Action item :: Needed from the data below: every line from the one with "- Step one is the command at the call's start" up to and including the one with "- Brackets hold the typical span", repeated exactly and with nothing else.

Information shown ::

Content starts

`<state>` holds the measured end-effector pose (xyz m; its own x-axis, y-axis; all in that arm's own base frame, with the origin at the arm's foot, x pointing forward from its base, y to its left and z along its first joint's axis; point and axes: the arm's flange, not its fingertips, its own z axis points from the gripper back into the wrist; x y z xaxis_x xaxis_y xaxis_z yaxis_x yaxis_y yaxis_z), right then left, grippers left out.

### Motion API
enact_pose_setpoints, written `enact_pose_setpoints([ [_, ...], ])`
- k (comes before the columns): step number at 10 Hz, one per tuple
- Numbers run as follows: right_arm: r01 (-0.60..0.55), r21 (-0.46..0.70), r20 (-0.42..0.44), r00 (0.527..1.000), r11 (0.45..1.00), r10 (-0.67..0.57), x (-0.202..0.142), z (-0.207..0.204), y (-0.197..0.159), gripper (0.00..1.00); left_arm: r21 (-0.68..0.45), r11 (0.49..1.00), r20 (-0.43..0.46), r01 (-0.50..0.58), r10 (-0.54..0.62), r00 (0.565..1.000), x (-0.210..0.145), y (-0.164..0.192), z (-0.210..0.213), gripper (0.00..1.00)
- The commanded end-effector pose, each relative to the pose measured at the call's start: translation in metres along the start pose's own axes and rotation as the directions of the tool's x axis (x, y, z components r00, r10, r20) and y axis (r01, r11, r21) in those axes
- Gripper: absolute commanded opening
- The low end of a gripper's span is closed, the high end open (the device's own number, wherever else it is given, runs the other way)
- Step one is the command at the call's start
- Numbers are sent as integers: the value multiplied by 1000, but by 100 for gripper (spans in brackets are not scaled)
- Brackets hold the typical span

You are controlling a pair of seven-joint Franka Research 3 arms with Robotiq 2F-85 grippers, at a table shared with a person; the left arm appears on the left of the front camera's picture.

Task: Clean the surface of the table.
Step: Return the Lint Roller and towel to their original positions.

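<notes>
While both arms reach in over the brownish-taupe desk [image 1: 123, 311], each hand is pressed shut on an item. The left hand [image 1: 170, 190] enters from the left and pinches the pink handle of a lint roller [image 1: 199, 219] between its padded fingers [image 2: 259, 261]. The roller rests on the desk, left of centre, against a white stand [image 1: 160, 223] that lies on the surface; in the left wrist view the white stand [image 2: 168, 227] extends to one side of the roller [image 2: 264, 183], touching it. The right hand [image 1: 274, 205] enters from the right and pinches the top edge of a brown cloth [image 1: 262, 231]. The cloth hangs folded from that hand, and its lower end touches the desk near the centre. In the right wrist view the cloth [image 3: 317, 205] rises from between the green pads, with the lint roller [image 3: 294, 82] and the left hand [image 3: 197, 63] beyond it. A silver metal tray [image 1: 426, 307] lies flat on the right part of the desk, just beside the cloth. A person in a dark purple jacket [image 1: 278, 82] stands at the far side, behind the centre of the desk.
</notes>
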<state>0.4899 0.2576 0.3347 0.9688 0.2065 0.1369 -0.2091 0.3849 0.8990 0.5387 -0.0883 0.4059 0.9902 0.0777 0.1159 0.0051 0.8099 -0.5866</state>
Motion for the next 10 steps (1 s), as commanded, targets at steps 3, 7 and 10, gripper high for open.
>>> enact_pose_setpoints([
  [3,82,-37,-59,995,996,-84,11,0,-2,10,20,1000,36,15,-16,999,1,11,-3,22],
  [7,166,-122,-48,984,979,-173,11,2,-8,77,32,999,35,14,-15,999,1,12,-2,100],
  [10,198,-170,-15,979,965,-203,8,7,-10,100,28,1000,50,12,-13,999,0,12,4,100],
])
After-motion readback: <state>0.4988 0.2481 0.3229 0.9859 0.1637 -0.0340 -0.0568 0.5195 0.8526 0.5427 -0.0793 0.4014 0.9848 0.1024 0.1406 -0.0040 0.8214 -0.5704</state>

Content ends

Solution ::
- Step one is the command at the call's start
- Numbers are sent as integers: the value multiplied by 1000, but by 100 for gripper (spans in brackets are not scaled)
- Brackets hold the typical span

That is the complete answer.